A word-for-word copy of the entries, with the images left out, is what you should write.

[Items from a data source]
****************

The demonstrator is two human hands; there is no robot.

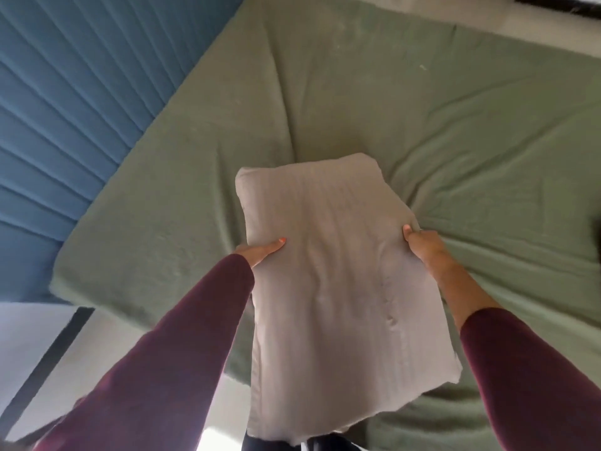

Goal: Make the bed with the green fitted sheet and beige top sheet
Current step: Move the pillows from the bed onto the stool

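Note:
A green fitted sheet [422, 131] covers the mattress, wrinkled toward the middle. A folded beige top sheet [328, 271] is held above the near part of the bed, its far end over the green sheet and its near end hanging toward me. My left hand [261, 252] grips its left edge, thumb on top and fingers hidden underneath. My right hand [419, 245] pinches its right edge. Both arms wear dark red sleeves.
A blue padded headboard [74, 109] stands along the left side of the bed. A pale floor with a dark strip [45, 366] shows at the lower left. A light floor and a dark edge [559, 4] lie beyond the bed's far right corner.

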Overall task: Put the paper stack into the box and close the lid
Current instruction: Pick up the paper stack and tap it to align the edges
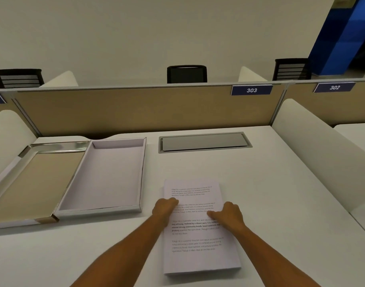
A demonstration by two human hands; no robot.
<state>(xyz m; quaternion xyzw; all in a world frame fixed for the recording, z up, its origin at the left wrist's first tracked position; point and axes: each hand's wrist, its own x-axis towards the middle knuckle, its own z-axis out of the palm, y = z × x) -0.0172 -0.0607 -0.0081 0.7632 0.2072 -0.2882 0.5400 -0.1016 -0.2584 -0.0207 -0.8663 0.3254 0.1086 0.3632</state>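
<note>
Step 1, grabbing stack (200, 226): L hand (164, 209) & R hand (229, 216) pinch its side edges. Next: lift level, carry to box (107, 177).

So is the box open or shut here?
Open. The box shows its bare, empty inside, and the lid lies flat beside it, inner side up.

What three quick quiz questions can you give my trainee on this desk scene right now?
1. True or false: the paper stack already lies inside the box.
2. The open lid lies on which side of the box: A left, B right?
3. What number does the sign above the cable hatch show?

Key: 1 false, it lies on the desk under the left hand and right hand. 2 A. 3 303.
</note>
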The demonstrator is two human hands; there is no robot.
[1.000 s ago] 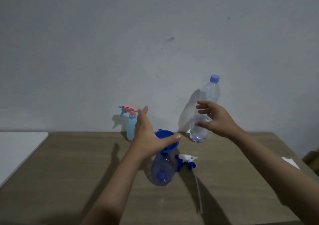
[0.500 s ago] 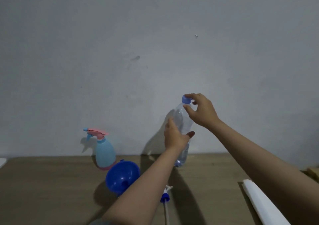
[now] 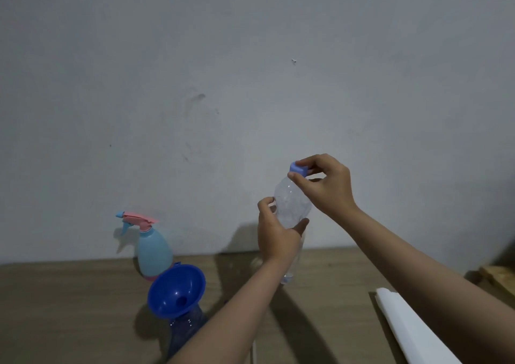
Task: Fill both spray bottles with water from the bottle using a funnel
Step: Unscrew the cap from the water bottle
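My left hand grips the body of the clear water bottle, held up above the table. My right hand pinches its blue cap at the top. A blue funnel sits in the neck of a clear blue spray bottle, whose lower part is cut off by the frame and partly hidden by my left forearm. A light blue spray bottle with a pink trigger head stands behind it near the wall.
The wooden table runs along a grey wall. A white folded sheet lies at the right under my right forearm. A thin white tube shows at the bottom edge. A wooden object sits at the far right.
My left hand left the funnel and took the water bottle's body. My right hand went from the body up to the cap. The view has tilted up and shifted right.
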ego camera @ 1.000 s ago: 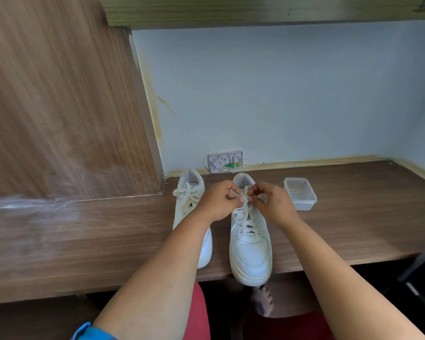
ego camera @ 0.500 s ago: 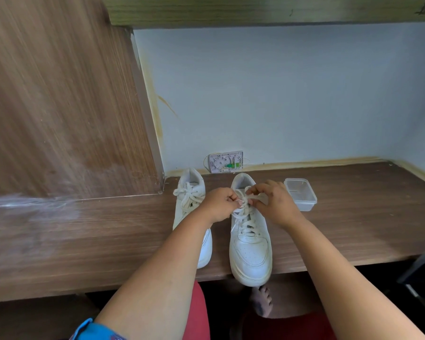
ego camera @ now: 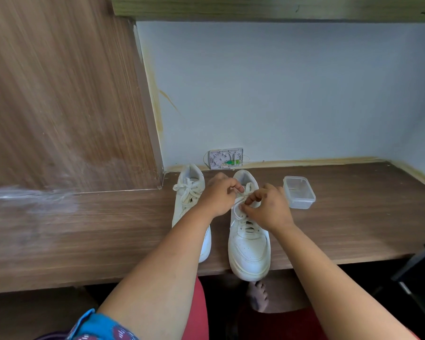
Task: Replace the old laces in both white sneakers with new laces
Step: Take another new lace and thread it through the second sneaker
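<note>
My left hand (ego camera: 219, 195) and right hand (ego camera: 268, 207) both pinch the lace (ego camera: 238, 201) on the right sneaker (ego camera: 249, 244).

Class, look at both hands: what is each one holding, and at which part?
Both hands pinch the lace of the right-hand sneaker near its top eyelets: left hand and right hand.

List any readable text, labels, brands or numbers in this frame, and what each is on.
None readable.
Wall box: markings inside, too small and blurred to read.
Right sneaker and left sneaker: no legible brand or text.
Clear plastic container: no label visible.
Patterned sleeve: print only, no letters.
</note>
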Tool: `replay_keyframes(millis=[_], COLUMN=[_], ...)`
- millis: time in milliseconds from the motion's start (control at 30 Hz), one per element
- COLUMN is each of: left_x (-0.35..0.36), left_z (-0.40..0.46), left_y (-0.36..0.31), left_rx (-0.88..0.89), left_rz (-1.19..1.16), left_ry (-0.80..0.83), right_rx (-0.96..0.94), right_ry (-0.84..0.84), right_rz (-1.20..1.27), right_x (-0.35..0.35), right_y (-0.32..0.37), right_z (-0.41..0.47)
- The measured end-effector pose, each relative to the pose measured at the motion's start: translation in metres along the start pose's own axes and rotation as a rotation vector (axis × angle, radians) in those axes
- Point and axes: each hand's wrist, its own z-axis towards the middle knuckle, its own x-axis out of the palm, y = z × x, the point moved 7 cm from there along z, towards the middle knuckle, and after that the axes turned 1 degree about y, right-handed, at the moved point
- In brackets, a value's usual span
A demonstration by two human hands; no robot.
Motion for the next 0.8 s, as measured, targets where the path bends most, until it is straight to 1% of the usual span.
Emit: replay_keyframes(millis=[133, 300, 467, 633, 800], left_x=[0.005, 0.001, 0.002, 0.009, 0.010], left_z=[0.000, -0.002, -0.004, -0.002, -0.001], left_y=[-0.002, -0.010, -0.011, -0.007, -0.007], left_rx=[0.067, 0.115, 0.110, 0.055, 0.071], left_rz=[0.079, 0.127, 0.162, 0.150, 0.177], left_ry=[-0.001, -0.066, -0.033, 0.009, 0.010], right_rx=[0.069, 0.112, 0.148, 0.138, 0.124], right_ry=[-0.038, -0.138, -0.103, -0.147, -0.152], right_rz=[0.044, 0.053, 0.087, 0.126, 0.118], right_x=[0.001, 0.004, 0.007, 0.005, 0.007], right_y=[-0.003, -0.002, -0.003, -0.004, -0.001], right_z=[-0.003, -0.010, -0.011, -0.011, -0.013])
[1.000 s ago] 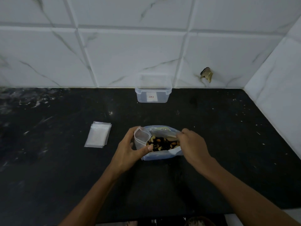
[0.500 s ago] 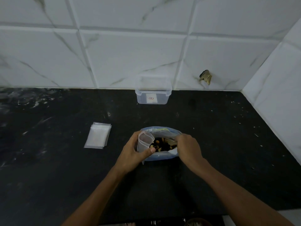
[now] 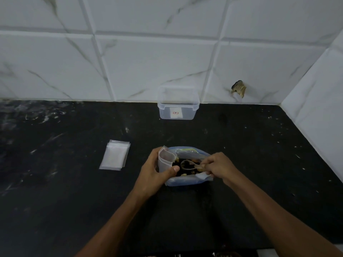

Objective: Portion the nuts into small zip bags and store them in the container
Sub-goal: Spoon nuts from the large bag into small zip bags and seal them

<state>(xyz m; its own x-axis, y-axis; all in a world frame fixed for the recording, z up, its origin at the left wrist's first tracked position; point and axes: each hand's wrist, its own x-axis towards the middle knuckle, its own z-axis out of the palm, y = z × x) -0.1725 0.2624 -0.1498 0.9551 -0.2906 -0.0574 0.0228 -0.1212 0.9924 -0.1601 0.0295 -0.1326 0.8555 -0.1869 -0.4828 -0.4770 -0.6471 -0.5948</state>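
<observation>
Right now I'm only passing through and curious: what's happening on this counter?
A person is portioning nuts. The left hand holds a small zip bag open, while the right hand holds a clear spoon over the big bag of nuts. Spare bags lie to the left; the container waits by the wall.

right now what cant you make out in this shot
- Head view: print on the container's label is too small to read.
- Fill of the small zip bag: left hand covers it.
- Spoon handle: hidden in the right hand.
- Count in the empty bag stack: layers overlap.
</observation>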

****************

## RESPONSE AREA
The demonstrator is two human hands; there is no robot.


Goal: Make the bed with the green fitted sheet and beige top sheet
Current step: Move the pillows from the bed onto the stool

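Note:
A green fitted sheet [422, 131] covers the mattress, wrinkled toward the middle. A folded beige top sheet [328, 271] is held above the near part of the bed, its far end over the green sheet and its near end hanging toward me. My left hand [261, 252] grips its left edge, thumb on top and fingers hidden underneath. My right hand [419, 245] pinches its right edge. Both arms wear dark red sleeves.
A blue padded headboard [74, 109] stands along the left side of the bed. A pale floor with a dark strip [45, 366] shows at the lower left. A light floor and a dark edge [559, 4] lie beyond the bed's far right corner.
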
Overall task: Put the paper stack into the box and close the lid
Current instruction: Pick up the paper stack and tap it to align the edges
A demonstration by two human hands; no robot.
<state>(xyz m; quaternion xyzw; all in a world frame fixed for the recording, z up, its origin at the left wrist's first tracked position; point and axes: each hand's wrist, its own x-axis towards the middle knuckle, its own z-axis out of the palm, y = z × x) -0.0172 -0.0607 -0.0081 0.7632 0.2072 -0.2882 0.5400 -0.1016 -0.2584 -0.0207 -0.8663 0.3254 0.1086 0.3632</state>
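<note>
Step 1, grabbing stack (200, 226): L hand (164, 209) & R hand (229, 216) pinch its side edges. Next: lift level, carry to box (107, 177).

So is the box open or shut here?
Open. The box shows its bare, empty inside, and the lid lies flat beside it, inner side up.

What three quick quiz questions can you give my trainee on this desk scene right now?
1. True or false: the paper stack already lies inside the box.
2. The open lid lies on which side of the box: A left, B right?
3. What number does the sign above the cable hatch show?

Key: 1 false, it lies on the desk under the left hand and right hand. 2 A. 3 303.
</note>
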The demonstrator is two human hands; there is no robot.
[1.000 s ago] 
[0.500 s ago] 
[now] 
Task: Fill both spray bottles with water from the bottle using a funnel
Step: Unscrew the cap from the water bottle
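My left hand grips the body of the clear water bottle, held up above the table. My right hand pinches its blue cap at the top. A blue funnel sits in the neck of a clear blue spray bottle, whose lower part is cut off by the frame and partly hidden by my left forearm. A light blue spray bottle with a pink trigger head stands behind it near the wall.
The wooden table runs along a grey wall. A white folded sheet lies at the right under my right forearm. A thin white tube shows at the bottom edge. A wooden object sits at the far right.
My left hand left the funnel and took the water bottle's body. My right hand went from the body up to the cap. The view has tilted up and shifted right.
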ego camera @ 1.000 s ago: 
ego camera @ 0.500 s ago: 
ego camera @ now: 
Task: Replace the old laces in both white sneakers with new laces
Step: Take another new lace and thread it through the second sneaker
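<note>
My left hand (ego camera: 219, 195) and right hand (ego camera: 268, 207) both pinch the lace (ego camera: 238, 201) on the right sneaker (ego camera: 249, 244).

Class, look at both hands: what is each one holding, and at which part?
Both hands pinch the lace of the right-hand sneaker near its top eyelets: left hand and right hand.

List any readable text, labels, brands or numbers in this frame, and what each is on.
None readable.
Wall box: markings inside, too small and blurred to read.
Right sneaker and left sneaker: no legible brand or text.
Clear plastic container: no label visible.
Patterned sleeve: print only, no letters.
</note>
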Tool: `replay_keyframes(millis=[_], COLUMN=[_], ...)`
- millis: time in milliseconds from the motion's start (control at 30 Hz), one per element
- COLUMN is each of: left_x (-0.35..0.36), left_z (-0.40..0.46), left_y (-0.36..0.31), left_rx (-0.88..0.89), left_rz (-1.19..1.16), left_ry (-0.80..0.83), right_rx (-0.96..0.94), right_ry (-0.84..0.84), right_rz (-1.20..1.27), right_x (-0.35..0.35), right_y (-0.32..0.37), right_z (-0.41..0.47)
- The measured end-effector pose, each relative to the pose measured at the motion's start: translation in metres along the start pose's own axes and rotation as a rotation vector (axis × angle, radians) in those axes
- Point and axes: each hand's wrist, its own z-axis towards the middle knuckle, its own x-axis out of the palm, y = z × x, the point moved 7 cm from there along z, towards the middle knuckle, and after that the axes turned 1 degree about y, right-handed, at the moved point
- In brackets, a value's usual span
A demonstration by two human hands; no robot.
Motion for the next 0.8 s, as measured, targets where the path bends most, until it is straight to 1% of the usual span.
Emit: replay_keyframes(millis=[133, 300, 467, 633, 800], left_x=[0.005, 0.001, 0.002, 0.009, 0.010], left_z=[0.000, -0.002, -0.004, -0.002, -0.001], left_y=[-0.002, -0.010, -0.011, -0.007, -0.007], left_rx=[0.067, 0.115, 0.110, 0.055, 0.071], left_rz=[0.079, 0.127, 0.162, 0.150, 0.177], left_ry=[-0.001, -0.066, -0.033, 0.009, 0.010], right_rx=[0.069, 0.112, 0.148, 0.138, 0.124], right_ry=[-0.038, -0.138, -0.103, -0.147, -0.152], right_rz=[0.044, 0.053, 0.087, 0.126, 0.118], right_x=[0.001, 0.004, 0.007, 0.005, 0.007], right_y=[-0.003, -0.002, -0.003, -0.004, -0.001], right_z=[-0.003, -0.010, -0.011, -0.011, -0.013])
[1.000 s ago] 
[0.500 s ago] 
[now] 

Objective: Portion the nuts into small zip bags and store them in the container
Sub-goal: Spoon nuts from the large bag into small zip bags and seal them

<state>(xyz m; its own x-axis, y-axis; all in a world frame fixed for the recording, z up, its origin at the left wrist's first tracked position; point and axes: each hand's wrist, its own x-axis towards the middle knuckle, its own z-axis out of the palm, y = z × x) -0.1725 0.2624 -0.1498 0.9551 -0.2906 -0.0574 0.0228 -0.1212 0.9924 -0.1601 0.0295 -0.1326 0.8555 -0.1869 -0.4828 -0.4770 -0.6471 -0.5948</state>
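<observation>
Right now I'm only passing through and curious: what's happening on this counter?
A person is portioning nuts. The left hand holds a small zip bag open, while the right hand holds a clear spoon over the big bag of nuts. Spare bags lie to the left; the container waits by the wall.

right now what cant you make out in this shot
- Head view: print on the container's label is too small to read.
- Fill of the small zip bag: left hand covers it.
- Spoon handle: hidden in the right hand.
- Count in the empty bag stack: layers overlap.
</observation>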

No more output remains.